In late October, officers found a prosthetic leg off a road in Caldwell County, a few miles from one of Elisa’s former residences. Police matched its serial number to Zahra’s medical records from Australia, confirming it belonged to her.

In November, Elisa began taking officers to sites in Catawba and Caldwell counties where Zahra’s remains had been left. Investigators recovered numerous bones, although Zahra’s head was not found until years later.

Elisa also told police that Zahra’s mattress had been thrown into a dumpster, and officers later confirmed that a mattress matching the description had reached a landfill.

She directed them to another dumpster behind a grocery store in Hudson, where she and Adam had discarded a car cover and a bed cover used to hide and move the body.

She further said body parts would be found in the bathtub drain trap and that plastic gloves she used would be in her bathroom. Because a specific medical cause of death could not be determined, authorities classified Zahra’s death as an undetermined violent homicide.

Charges and plea

Zahra’s father, Adam Baker. Photo Credit: News.Com.AU

Investigators said cell phone tower records placed only Elisa Baker, not Adam, in the areas where Zahra’s remains were recovered. Based on that evidence, authorities concluded that Elisa killed and dismembered Zahra on September 24, 2010, and disposed of the remains the following day.

On February 22, 2011, a Catawba County grand jury indicted Elisa on a charge of second-degree murder with aggravating circumstances.

Prosecutors listed five factors: a history of physical, verbal, and psychological abuse; efforts to hide the child from her family before and after the crime; desecration of the body to hinder the investigation and prosecution; Zahra’s youth and physical disability; and Elisa’s position of trust as a parent figure.

Prosecutors said a first-degree murder charge would have been filed if Elisa had not led officers to the remains.

Adam Baker denied involvement in his daughter’s death. The district attorney said the State had no evidence connecting anyone but Elisa to the killing, and Adam was not charged with murder.

He later faced separate counts of identity theft and obtaining property under false pretenses after authorities said he used another man’s identity to get utility service.

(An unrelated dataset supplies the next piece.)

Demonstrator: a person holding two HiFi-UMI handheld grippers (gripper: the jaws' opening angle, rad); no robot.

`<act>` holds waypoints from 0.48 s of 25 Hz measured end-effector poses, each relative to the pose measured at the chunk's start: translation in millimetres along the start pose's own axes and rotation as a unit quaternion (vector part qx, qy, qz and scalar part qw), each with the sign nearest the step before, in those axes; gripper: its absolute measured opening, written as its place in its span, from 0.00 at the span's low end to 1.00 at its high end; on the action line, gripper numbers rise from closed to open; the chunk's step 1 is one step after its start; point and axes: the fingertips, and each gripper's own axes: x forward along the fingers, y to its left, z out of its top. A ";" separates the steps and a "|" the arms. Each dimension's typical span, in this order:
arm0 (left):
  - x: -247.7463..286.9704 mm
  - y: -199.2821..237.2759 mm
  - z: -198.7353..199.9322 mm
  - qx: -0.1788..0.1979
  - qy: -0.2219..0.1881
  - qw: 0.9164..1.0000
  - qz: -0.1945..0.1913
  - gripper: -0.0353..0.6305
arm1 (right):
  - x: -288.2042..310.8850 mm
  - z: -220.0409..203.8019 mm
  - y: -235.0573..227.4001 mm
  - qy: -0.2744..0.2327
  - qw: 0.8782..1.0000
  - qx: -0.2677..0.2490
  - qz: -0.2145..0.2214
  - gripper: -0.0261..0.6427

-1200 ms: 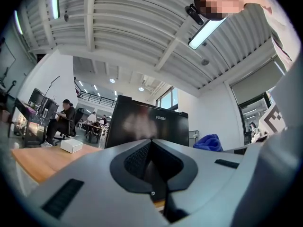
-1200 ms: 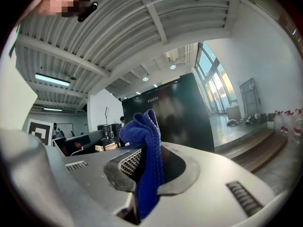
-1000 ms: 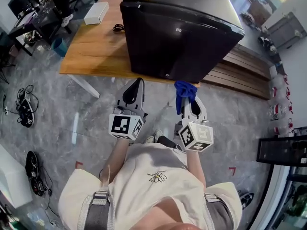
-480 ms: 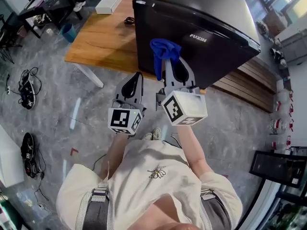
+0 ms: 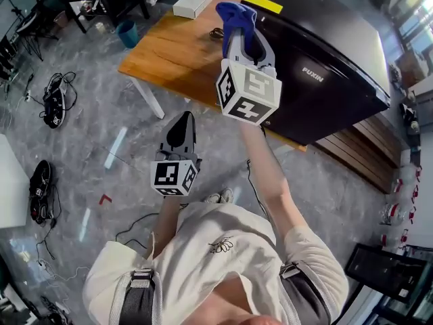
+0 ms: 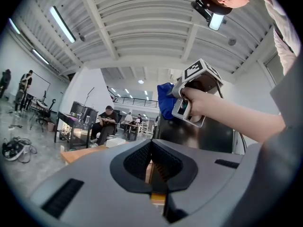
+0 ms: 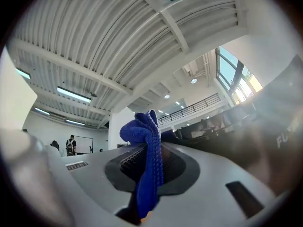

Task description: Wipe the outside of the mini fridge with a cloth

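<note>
1 mini fridge [image 5: 338, 66], black w/ a yellow label on top, stands on the wooden table [image 5: 169, 53], ahead & to the right of the R gripper [image 5: 240, 31]. 1 cloth [image 5: 235, 13], blue, is pinched between that gripper's jaws, bunched above the tips w/ a tail hanging down thru the jaws. It's up by the fridge's near top corner; can't tell if it touches. 2 grippers: the R one is held high, gripped by a hand. The L gripper [image 5: 185, 118] is lower & nearer the body, well apart from the fridge, over the floor in front of the table edge, jaws closed w/ nothing between them. Also on the table, beyond the R gripper: 1 white box [image 5: 192, 3], lid shut, & 1 small dark coil of cable [image 5: 216, 32] just beside the fridge. The floor [image 5: 101, 147] is grey marbled tile. Left of the L gripper lie dark shoes [image 5: 54, 100] in 2 spots w/ loose cords. Slatted wood boards [image 5: 358, 161] lie right of the grippers, past the fridge. The room is big, w/ a white ribbed ceiling, strip lights, windows, black desks & a few people far off. 1 teal cup [image 5: 126, 32] is on the floor, left of the table; contents not visible.
</note>
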 end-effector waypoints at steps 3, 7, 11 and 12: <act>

A judge ordered him not to leave North Carolina without notice, required electronic monitoring, and directed him to report weekly to immigration officials.

As publicity around the case grew, Elisa’s lawyer asked to move the murder trial out of Catawba County. A judge approved a change of venue on August 1, 2011.

Before a new trial site was selected, Elisa pleaded guilty to second-degree murder on September 15, 2011, and received a prison sentence of 15 to 18 years. On March 4, 2013, a federal judge added a 120-month sentence after she was convicted in a separate prescription drug conspiracy case.